--- Dataset content Enclosed Below ---
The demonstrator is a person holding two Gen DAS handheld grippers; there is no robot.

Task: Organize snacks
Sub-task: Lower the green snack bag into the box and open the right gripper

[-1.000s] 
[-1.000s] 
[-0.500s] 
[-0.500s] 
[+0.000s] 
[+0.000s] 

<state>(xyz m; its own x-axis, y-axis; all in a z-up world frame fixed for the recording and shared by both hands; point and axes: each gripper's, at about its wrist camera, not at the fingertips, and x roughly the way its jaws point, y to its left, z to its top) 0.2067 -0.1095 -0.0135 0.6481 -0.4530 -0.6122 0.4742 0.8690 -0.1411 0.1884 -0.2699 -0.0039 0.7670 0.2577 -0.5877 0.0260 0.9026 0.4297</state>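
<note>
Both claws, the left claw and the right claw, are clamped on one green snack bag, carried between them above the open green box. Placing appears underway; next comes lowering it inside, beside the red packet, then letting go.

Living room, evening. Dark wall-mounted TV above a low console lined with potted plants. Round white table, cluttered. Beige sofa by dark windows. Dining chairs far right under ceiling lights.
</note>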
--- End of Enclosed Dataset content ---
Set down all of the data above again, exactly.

The demonstrator is a person holding two Gen DAS handheld grippers; there is no robot.

Task: Organize snacks
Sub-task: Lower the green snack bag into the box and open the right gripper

[-1.000s] 
[-1.000s] 
[-0.500s] 
[-0.500s] 
[+0.000s] 
[+0.000s] 

<state>(xyz m; its own x-axis, y-axis; all in a z-up world frame fixed for the recording and shared by both hands; point and axes: each gripper's, at about its wrist camera, not at the fingertips, and x roughly the way its jaws point, y to its left, z to its top) 0.2067 -0.1095 -0.0135 0.6481 -0.4530 -0.6122 0.4742 0.8690 -0.1411 0.1884 -0.2699 -0.0039 0.7670 0.2577 -0.5877 0.0260 0.9026 0.4297</state>
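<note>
Both claws, the left claw and the right claw, are clamped on one green snack bag, carried between them above the open green box. Placing appears underway; next comes lowering it inside, beside the red packet, then letting go.

Living room, evening. Dark wall-mounted TV above a low console lined with potted plants. Round white table, cluttered. Beige sofa by dark windows. Dining chairs far right under ceiling lights.
</note>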

No further output is expected for this exercise.